■ Exercise requirements
Leave out the pictures and reproduce all of the data exactly.

■ Data excerpt

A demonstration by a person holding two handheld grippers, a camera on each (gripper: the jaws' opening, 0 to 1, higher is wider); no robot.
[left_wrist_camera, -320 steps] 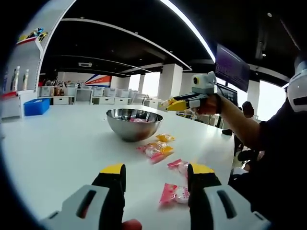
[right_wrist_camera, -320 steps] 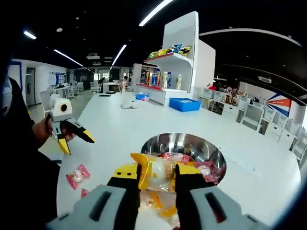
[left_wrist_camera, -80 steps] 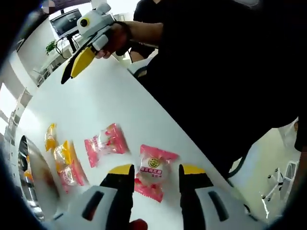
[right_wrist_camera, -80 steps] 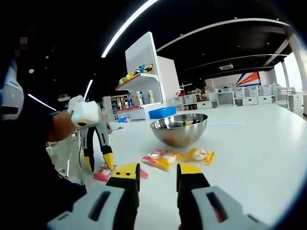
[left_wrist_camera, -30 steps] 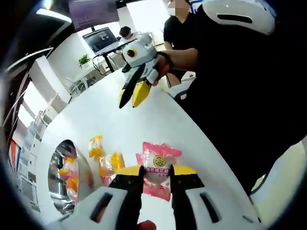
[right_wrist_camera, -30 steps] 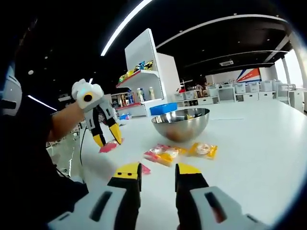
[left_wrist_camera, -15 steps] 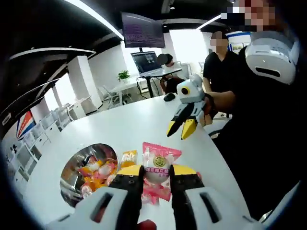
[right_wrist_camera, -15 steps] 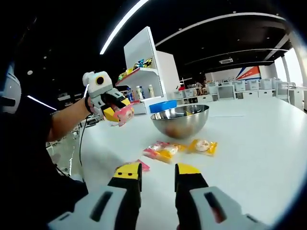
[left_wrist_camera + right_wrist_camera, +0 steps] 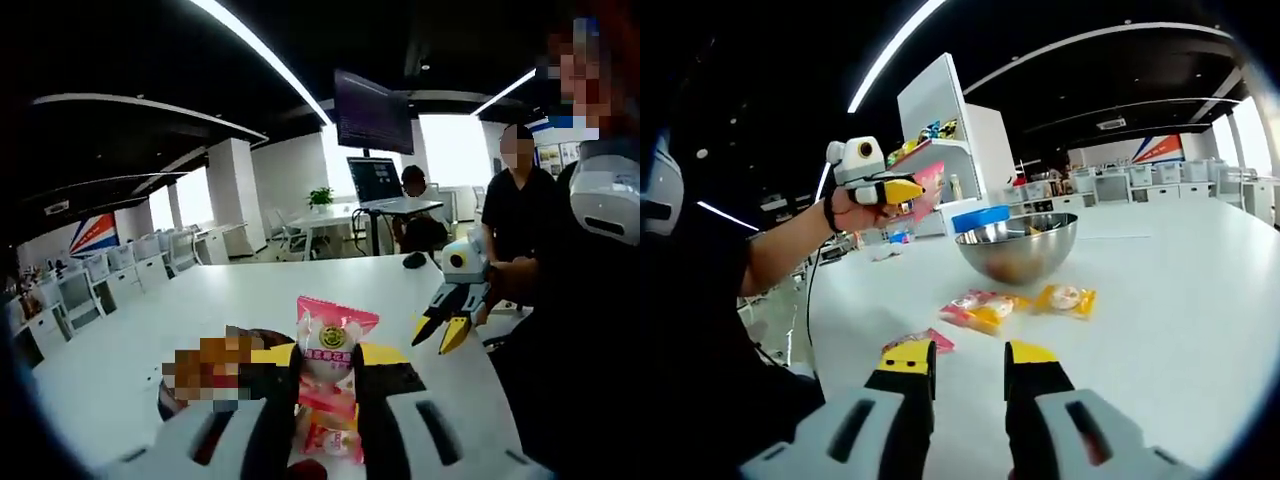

■ Task output
A demonstration by a person holding two handheld grippers, a camera on each (gripper: the jaws' opening, 0 to 1, higher is wider); no robot.
[left_wrist_camera, -320 steps] 
[right_wrist_camera, -320 steps] 
[left_wrist_camera, -80 steps] 
[right_wrist_camera, -80 steps] 
[left_wrist_camera, -30 steps] 
[right_wrist_camera, -30 steps] 
[left_wrist_camera, -15 steps] 
[right_wrist_camera, -15 steps] 
[left_wrist_camera + right_wrist_camera, +0 steps] 

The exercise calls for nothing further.